Cela me rappelle la confession d’un ami ancien ministre et qui me rapporte que chaque fois quand il est dans une réunion loin de la capitale, son premier geste à la fin de sa réunion est de téléphoner… pour être sûr qu’il est encore là.
Notre Zaiani historique en a vu sous toutes les formes. La fascination l’emporte toujours et à chaque fois malgré les déboires et les déceptions, il n’arrive pas à dire non.
Difficile, sinon ardu de trouver une ligne médiane entre l’obéissance servile et la dissidence stérile. Un scénario complexe !
En parlant de scénario du pouvoir cela me ramène à une question qui a été posée à Hasan Aourid lors de la tournée de promotion de son livre sur ses rapports au cinéma et sur la possibilité de voir le roman adapté au cinéma.
J’ai eu à réfléchir à plusieurs reprises sur cette dimension de l’œuvre de Hassan Aourid.
D’abord déjà à propos de son roman que j’aime beaucoup, Le Morisque (version française) : au centre du récit il y a, je pense lors du voyage du personnage en France (je cite de mémoire), un épisode (une histoire d’amour) à transposer telle quelle pour le cinéma.
D’autres romans sont en outre dans un rapport/dialogue implicite je dirai au cinéma qui reste la référence culturelle incontournable de notre temps ; c’est-à-dire qu’on regarde le monde à partir du cinéma.

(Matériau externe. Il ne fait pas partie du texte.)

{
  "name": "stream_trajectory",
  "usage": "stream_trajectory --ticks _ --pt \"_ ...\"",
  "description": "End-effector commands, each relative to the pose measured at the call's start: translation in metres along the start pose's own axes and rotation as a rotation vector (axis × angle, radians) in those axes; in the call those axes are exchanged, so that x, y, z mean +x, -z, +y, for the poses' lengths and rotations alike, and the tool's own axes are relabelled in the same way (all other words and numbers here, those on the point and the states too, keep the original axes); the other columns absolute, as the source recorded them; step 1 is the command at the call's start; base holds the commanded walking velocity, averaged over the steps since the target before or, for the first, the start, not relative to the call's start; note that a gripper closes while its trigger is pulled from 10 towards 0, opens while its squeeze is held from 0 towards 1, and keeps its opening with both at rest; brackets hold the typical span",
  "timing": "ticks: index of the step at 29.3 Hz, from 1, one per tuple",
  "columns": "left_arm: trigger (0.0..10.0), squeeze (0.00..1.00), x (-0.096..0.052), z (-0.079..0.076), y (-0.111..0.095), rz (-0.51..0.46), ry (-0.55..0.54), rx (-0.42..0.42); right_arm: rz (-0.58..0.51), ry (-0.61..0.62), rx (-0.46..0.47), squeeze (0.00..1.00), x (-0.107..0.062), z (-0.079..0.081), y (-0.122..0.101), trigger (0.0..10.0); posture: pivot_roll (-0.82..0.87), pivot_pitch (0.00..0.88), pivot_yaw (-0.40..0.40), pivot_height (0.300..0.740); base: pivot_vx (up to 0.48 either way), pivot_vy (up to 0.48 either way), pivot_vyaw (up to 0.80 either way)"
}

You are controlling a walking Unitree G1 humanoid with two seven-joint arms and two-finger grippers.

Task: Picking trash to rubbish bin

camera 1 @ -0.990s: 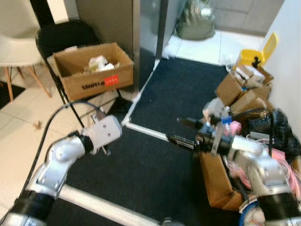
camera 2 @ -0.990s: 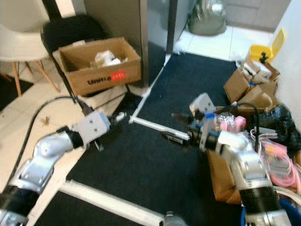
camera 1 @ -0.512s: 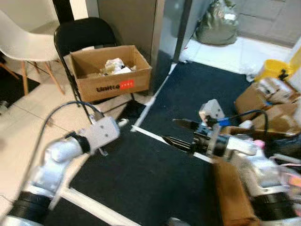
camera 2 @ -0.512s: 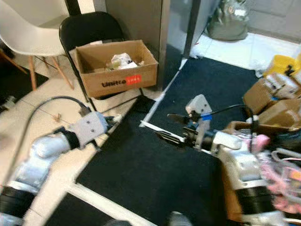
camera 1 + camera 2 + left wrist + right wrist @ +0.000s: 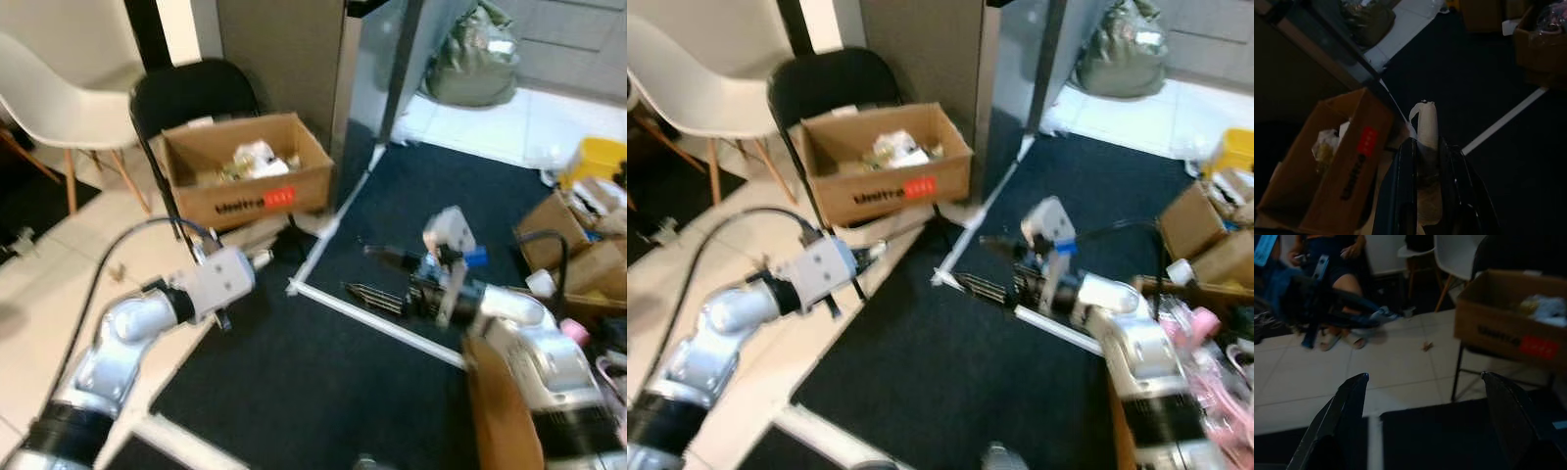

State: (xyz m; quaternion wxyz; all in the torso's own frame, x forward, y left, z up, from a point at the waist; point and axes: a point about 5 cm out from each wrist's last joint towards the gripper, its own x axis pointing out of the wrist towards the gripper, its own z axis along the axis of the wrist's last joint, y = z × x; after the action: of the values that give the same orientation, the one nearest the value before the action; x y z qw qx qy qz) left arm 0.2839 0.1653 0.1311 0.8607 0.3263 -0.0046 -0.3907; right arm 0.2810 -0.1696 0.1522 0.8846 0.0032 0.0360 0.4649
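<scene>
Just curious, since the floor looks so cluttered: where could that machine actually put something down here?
The dark carpet between the two arms lies bare, bordered by the white floor strip. Pale tiles beside the white chair are free too. It is crowded on the right among the cardboard boxes; the box of trash on the black chair is partly full.

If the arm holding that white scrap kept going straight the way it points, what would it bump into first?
Probably the cardboard box sitting on the black chair. The left gripper, shut on a white scrap, aims up towards the box's near corner, though depth is hard to judge and it might pass just beside it.
</scene>
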Motion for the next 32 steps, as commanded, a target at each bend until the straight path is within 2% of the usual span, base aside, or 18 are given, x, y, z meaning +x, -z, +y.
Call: stream_trajectory --ticks 1,32 --pt "10.0 0.0 -0.0019 0.0002 0.0017 0.012 0.003 -0.002 -0.024 -0.021 -0.008 0.0 0.0032 0.0036 -0.0027 10.0 0.0 0.0 -0.003 0.74 0.281 0.0 0.0" --pt "10.0 0.0 -0.0008 -0.0016 0.0062 0.022 0.004 -0.006 -0.032 -0.032 -0.003 0.0 0.0059 0.0054 -0.0006 10.0 0.0 0.0 -0.01 0.74 0.284 0.0 0.0"
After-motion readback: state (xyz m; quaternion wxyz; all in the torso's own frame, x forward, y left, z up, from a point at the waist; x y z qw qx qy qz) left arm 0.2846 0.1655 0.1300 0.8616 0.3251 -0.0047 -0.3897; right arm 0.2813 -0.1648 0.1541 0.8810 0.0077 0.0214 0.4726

Il s’agit de Ribat almoutanabi (2019) qui m’a fait penser à Vol au-dessus de coucou, Milos Forman, 1975 (les fous qui prennent le devant de la scène).
Ou encore Zinate dounia (2022) avec une pensée à Douleur et gloire de Pedro Almodovar (2019) ; un titre prémonitoire qui sied à merveille aux expérience décrites par Aourid
Alors Hassan Aourid scénariste ? Albachador bientôt adapté au cinéma ? Notre filmographie est pauvre en références historiques comme pendant longtemps notre cinéma a ignoré la production fictionnelle littéraire.

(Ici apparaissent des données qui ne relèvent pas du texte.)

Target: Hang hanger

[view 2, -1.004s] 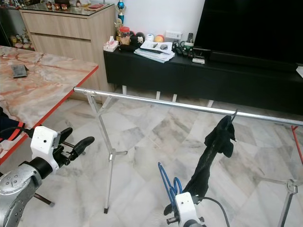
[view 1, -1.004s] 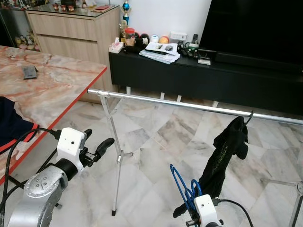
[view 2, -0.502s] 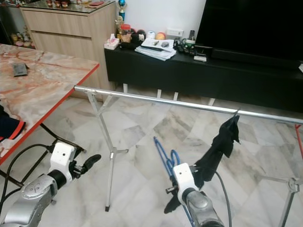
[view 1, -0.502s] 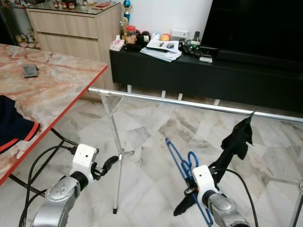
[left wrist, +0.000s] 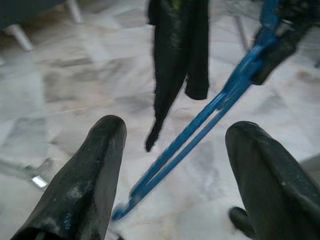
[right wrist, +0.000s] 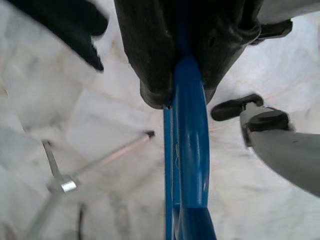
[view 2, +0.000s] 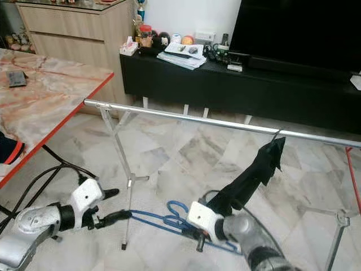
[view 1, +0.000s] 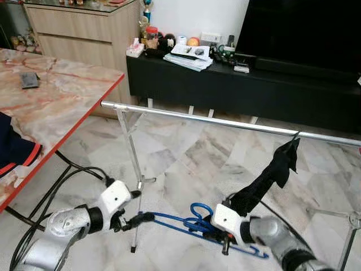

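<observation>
The right tool (view 1: 224, 244) is clamped on the blue hanger (view 1: 186, 221) near its hook, carrying it low and nearly flat above the marble floor (view 1: 186, 164), its far end stretched left toward the left tool (view 1: 138, 216). That tool's fingers (left wrist: 87, 180) stand spread with the hanger's tip between them, probably to steady or take it before lifting to the silver rail (view 1: 208, 120), where a black garment (view 1: 271, 178) hangs at the right. No containers figure here.

Black garment (view 1: 271, 178) occupies rail (view 1: 214, 121); leftward stretch bare.
</observation>
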`<state>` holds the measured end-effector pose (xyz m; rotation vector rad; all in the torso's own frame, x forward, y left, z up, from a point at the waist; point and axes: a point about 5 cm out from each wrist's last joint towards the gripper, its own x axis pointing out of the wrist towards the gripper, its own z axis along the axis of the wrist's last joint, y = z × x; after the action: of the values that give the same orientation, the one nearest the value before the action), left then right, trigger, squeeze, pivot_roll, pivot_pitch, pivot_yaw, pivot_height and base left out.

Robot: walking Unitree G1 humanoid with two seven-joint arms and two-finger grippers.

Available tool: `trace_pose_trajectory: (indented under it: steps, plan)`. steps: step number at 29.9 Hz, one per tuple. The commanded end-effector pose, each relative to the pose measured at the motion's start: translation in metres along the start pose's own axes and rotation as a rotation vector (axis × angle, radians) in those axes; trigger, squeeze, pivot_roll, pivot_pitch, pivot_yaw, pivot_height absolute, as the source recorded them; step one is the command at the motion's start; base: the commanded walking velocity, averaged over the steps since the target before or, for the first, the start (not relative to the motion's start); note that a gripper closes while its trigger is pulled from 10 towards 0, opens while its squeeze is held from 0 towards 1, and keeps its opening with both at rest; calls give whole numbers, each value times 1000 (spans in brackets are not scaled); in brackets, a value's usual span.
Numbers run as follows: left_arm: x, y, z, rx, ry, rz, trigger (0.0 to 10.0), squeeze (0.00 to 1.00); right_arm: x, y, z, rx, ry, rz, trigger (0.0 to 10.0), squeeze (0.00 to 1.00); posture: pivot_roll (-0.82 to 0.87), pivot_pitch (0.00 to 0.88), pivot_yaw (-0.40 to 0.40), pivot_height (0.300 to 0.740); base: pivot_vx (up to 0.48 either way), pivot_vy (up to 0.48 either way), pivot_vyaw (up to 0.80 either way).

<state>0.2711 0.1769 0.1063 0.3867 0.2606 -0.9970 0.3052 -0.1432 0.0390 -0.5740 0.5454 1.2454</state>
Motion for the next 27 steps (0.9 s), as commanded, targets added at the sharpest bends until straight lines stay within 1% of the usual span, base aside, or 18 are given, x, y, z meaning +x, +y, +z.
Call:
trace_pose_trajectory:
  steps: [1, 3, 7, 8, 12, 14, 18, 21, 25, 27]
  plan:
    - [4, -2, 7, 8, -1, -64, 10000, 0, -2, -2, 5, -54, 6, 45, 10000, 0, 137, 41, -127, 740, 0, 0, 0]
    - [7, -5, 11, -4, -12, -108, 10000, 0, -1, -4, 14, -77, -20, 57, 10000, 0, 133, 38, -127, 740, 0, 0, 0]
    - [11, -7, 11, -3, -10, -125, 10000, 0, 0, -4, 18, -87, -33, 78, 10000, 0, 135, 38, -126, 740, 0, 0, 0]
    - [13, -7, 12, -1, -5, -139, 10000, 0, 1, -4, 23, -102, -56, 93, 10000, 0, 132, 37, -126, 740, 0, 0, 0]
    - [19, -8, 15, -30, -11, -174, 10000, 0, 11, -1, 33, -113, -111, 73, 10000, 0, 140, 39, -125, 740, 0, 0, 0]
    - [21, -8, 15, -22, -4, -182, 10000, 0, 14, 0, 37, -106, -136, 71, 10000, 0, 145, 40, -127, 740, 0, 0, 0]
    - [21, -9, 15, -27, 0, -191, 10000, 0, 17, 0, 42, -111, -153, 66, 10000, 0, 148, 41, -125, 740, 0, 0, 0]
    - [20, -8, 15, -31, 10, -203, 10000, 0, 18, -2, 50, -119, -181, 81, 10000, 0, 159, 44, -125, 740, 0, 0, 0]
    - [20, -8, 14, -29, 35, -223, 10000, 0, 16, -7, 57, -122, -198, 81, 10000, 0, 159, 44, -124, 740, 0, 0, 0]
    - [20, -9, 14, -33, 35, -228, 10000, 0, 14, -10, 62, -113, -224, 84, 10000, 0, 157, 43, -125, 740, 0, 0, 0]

Les conditions sont mûres pour une telle rencontre. Le cinéma aime les biopic (bigraphical picture). Albachador offre un personnage fort consistant sur le plan dramatique ; un potentiel narratif nourri de rebondissements, d’intrigue principale, d’intrigues secondaires, de suspense : Khadija (la concubine rencontrée à Istamboul est-elle morte, vivante?
Mais peut-être qu’il faudrait couper dans ce riche matériau et puiser un épisode pour un scénario cinématographique ; comme l’épisode autour de Sidi Mohammed Ben Abdellah.
Mais déjà et en attedant je peux affirmer en toute conviction que tel quel et face à la misère de la production télévisuelle ramadanienne, Albachador fera un excellent feuilleton.